Эти слова Чугунов договорил уже на дороге, которая вползала в долину, налитую фиолетовыми сумерками. Впереди, в чернилах сумерек, далеко, призывно и робко светлел огонек.
— Это его, Егоркина, хата, — сказал Чугунов, пристально всматриваясь прямо перед собой.
— А он кем же работает?
— Лесником. Техникум кончил. Ему место в какой-то большой конторе выгорало. Аж в областном центре.
— Чего же не пошел?
— Тут и закавыка! Характер — огонь с музыкой… — Чугунов помолчал и прибавил; — Новый тип — вот оно что.
— Позволь, что же за тип?
— Попер против излишней собственности, — Чугунов ткнул в пространство рукой. — И с жинкой на этой почве разрыв. Жинка — она свою линию ведет. Чтоб по дому все, значит, было. А Егоркин спать норовит на голых досках. И пошла карусель. Тип, да и все, дери его маковку… Да вы сами его увидите. Прозренье ума или черт его душу знает, и не такой уж безвредный — пример-то заразителен для молодежи. Таким ведь любят, знаете, поклоняться.
Мы еще немного прохлюпали по черной грязной дороге в сторону помигивающего огонька. Близко послышалась ругань — яростная, дикая. Ругался при свете фонарика толстый мужчина в плаще с капюшоном. Высокая сутулая фигура Егоркина (его мне показал Чугунов) была нема, но неукротима; светом фонарика он, казалось, жег браконьера.
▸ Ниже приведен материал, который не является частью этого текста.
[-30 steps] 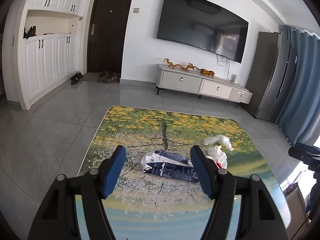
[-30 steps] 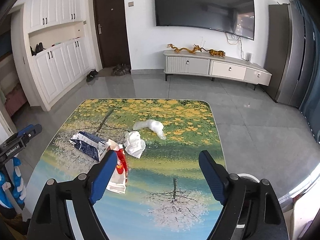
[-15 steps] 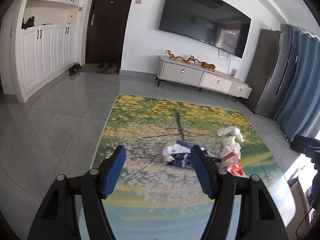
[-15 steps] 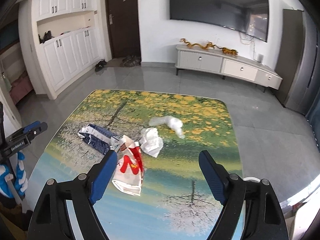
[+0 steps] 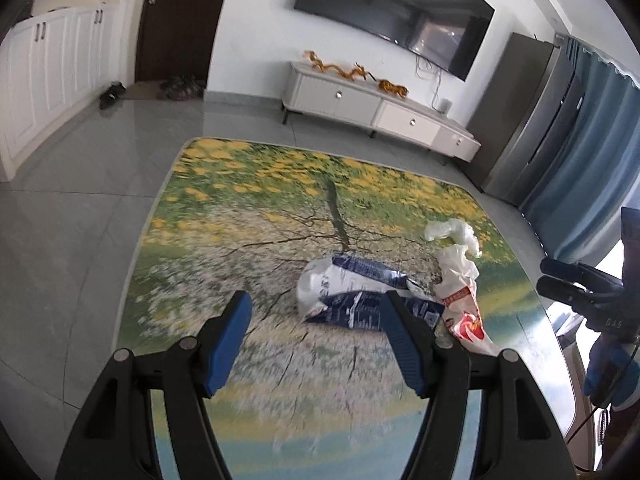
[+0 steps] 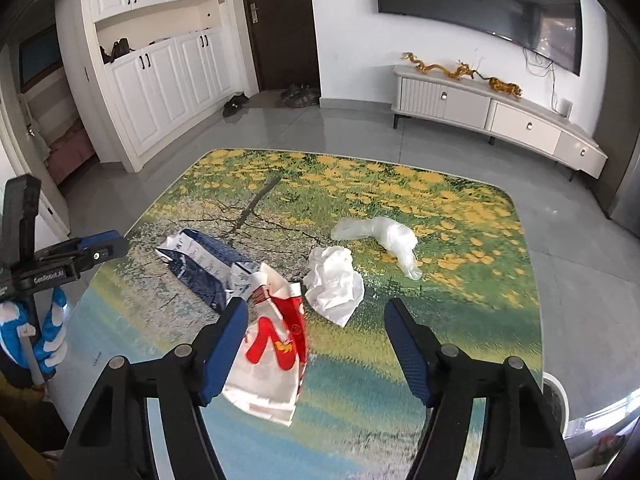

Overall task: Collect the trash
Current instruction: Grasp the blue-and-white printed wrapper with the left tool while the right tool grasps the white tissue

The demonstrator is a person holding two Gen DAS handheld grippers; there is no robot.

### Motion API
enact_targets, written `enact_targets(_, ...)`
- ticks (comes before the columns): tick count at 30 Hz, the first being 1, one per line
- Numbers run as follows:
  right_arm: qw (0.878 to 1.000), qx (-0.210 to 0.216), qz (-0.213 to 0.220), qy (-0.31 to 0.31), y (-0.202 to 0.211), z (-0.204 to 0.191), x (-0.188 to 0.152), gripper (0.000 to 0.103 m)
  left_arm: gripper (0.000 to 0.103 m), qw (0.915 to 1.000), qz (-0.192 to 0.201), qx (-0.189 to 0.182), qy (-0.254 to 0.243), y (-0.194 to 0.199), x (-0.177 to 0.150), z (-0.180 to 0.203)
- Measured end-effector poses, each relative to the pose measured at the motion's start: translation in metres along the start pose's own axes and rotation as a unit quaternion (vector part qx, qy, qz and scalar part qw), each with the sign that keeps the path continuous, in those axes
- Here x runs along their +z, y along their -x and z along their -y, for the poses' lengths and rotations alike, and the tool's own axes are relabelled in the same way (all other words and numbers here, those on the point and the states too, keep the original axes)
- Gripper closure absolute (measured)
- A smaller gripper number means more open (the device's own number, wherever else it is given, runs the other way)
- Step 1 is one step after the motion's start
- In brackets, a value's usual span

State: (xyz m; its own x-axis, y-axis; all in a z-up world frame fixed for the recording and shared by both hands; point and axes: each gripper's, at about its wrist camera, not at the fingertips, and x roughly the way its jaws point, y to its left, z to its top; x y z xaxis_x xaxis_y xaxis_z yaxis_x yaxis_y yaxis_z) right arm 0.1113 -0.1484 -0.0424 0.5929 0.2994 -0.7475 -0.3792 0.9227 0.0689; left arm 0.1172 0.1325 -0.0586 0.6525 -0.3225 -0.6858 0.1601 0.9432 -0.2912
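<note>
the table (image 6: 472, 364) carries a printed landscape of yellow blossoms and a bare tree, and four pieces of trash lie grouped on its surface. the left gripper (image 5: 316, 316) hovers above the near part of the table with its blue-padded jaws spread wide and nothing between them; in the left wrist view its right fingertip overlaps the near edge of the dark blue and white packet (image 5: 360, 292), though whether it touches the packet cannot be determined from this blurred frame. the right gripper (image 6: 316, 320) also hovers with jaws wide apart and empty, its left fingertip standing in front of the red and white bag (image 6: 276, 348). the red and white bag lies flat, its upper end overlapping the near end of the dark blue and white packet (image 6: 208, 260). the crumpled white tissue (image 6: 336, 284) rests just beside the bag, on the side away from the packet. the clear plastic wrap (image 6: 384, 240) lies beyond the tissue, near it but apart. a tv cabinet (image 6: 492, 112) stands against the far wall beneath a wall-mounted television (image 6: 480, 4).
</note>
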Motion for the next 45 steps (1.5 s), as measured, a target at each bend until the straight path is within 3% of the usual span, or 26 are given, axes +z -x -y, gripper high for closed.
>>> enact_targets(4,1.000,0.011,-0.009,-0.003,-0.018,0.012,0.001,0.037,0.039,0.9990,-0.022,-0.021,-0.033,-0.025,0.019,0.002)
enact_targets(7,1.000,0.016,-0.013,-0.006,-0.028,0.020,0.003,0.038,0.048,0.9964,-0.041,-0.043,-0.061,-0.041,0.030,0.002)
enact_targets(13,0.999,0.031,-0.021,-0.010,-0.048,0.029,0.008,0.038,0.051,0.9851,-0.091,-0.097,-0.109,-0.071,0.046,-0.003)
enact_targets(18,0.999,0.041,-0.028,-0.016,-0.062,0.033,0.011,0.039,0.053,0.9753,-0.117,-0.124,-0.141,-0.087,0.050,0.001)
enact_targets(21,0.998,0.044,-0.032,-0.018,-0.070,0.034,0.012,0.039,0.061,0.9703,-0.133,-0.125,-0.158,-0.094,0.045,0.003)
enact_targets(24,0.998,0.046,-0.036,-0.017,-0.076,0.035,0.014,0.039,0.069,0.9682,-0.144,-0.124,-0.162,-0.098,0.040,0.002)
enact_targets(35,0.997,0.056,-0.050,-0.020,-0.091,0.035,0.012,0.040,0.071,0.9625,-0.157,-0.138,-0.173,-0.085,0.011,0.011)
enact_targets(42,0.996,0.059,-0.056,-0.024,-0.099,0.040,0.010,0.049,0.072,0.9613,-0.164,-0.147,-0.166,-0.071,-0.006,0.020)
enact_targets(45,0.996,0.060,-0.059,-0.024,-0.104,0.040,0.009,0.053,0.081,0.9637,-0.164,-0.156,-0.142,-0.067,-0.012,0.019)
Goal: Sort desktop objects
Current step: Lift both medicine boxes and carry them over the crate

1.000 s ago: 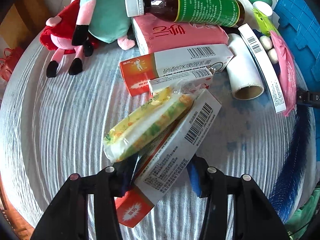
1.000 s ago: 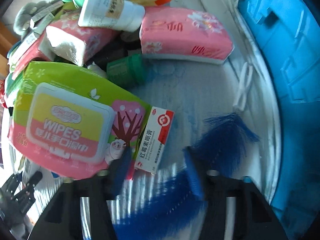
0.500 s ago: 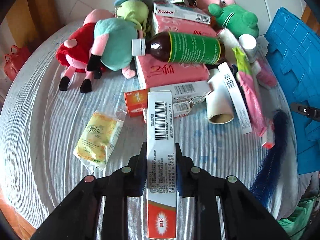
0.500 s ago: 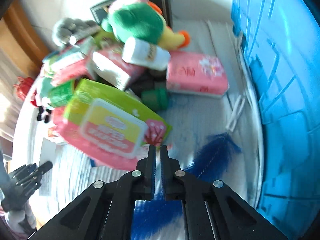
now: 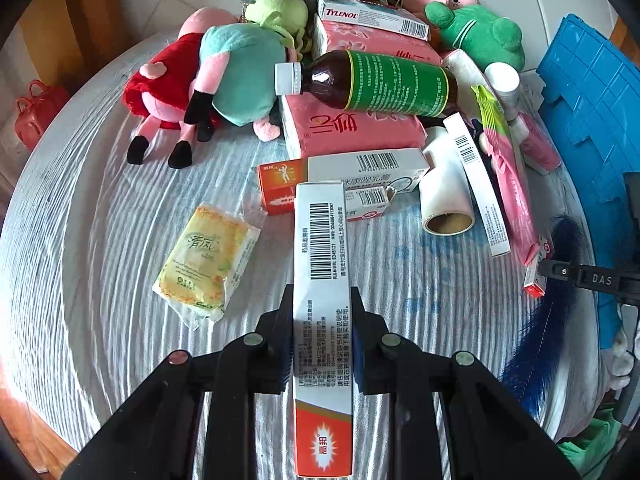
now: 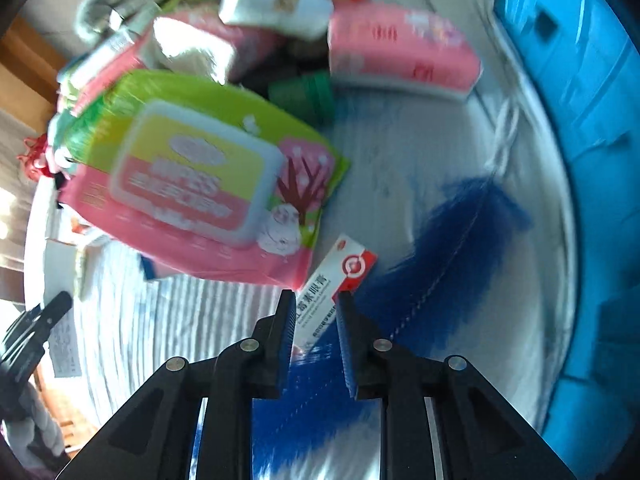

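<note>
My left gripper is shut on a long white and orange medicine box and holds it above the striped tablecloth. My right gripper is shut on a small white and red ointment box, which lies over a blue feather. The same small box and the right gripper's tip show at the right edge of the left wrist view. A yellow tissue packet lies left of the held long box.
A pile at the back holds plush toys, a brown bottle, pink tissue packs, medicine boxes and a paper roll. A wipes pack lies left of my right gripper. A blue crate stands at the right.
My left gripper lifted the long box off the table; the yellow packet slid off and lies on the cloth. My right gripper, shut and empty before, now holds the small box.
</note>
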`<state>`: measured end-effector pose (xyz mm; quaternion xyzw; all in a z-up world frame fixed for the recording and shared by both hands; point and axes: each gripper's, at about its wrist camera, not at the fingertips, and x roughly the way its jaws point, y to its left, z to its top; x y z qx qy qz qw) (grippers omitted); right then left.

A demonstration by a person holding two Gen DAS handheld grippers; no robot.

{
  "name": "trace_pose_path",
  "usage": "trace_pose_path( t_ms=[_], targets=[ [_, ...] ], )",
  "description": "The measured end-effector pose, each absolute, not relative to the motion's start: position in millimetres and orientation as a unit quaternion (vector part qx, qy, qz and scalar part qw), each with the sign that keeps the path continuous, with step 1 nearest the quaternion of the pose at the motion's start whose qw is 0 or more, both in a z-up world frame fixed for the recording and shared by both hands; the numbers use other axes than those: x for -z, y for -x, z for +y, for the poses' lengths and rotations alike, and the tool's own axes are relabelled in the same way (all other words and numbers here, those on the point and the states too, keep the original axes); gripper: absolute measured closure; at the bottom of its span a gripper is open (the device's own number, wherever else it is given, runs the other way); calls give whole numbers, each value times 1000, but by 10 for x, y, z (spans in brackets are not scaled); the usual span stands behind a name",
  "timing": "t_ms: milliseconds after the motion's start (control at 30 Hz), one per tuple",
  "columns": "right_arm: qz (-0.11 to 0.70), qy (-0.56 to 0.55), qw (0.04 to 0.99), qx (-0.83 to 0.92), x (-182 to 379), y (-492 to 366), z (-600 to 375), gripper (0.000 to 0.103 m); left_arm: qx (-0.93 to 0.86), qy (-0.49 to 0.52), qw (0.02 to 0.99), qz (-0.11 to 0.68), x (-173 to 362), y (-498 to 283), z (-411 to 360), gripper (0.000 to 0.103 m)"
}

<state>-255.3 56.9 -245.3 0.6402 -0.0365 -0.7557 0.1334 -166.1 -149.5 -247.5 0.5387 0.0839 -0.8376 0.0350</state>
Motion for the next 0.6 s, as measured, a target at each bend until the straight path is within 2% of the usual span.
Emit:
trace_pose_path(
  t_ms=[67, 133, 200, 233, 367, 600],
  targets=[
    [-60, -641, 141, 752, 2495, 2581, 562, 46, 835, -542, 34, 86, 2521, 1662, -1490, 81],
    [-68, -642, 152, 749, 2552, 2598, 504, 34, 833, -545, 34, 88, 2552, 1656, -1495, 80],
    [-31, -630, 139, 763, 2520, 2587, 412, 47, 833, -544, 33, 91, 2557, 1641, -1505, 80],
    [-13, -626, 130, 768, 2503, 2572, 377, 69, 834, -544, 32, 91, 2550, 1635, -1508, 80],
    [4, -611, 136, 780, 2340, 2474, 340, 73, 842, -531, 28, 93, 2438, 1597, -1506, 80],
    [-11, -526, 177, 832, 1447, 2162, 452, 73, 877, -473, 13, 78, 1896, 1517, -1337, 80]
  ],
)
Постепенно крики затихли. Где-то на дороге, левей, фыркнул мотором грузовик. Мы с Чугуновым оказались почти что возле самой хаты на небольшой поляне. Здесь не было ни частокола, ни изгороди, ни плетня, которые извечно сопутствовали всякому сельскому и лесному жилью. Прямо посреди пустыря темнела хата, к тому же, к нашему удивлению, оказались отпертыми двери, которыми тихонько поигрывал ветер. И тотчас, как только мы с Чугуновым захлюпали ногами на низеньком крыльце, из загадочной избяной глубины выплыла маленькая фигурка в белом. Неожиданно вспыхнувшая молния осветила девочку лет десяти, худую, с растрепанными волосами и как бы дикую; пошевелив сонными большими губами, девочка опять испуганно оглянулась на нас и скрылась в хате. Я шагнул за Чугуновым в темное пространство через порог. Сонная теплота разливалась в избе.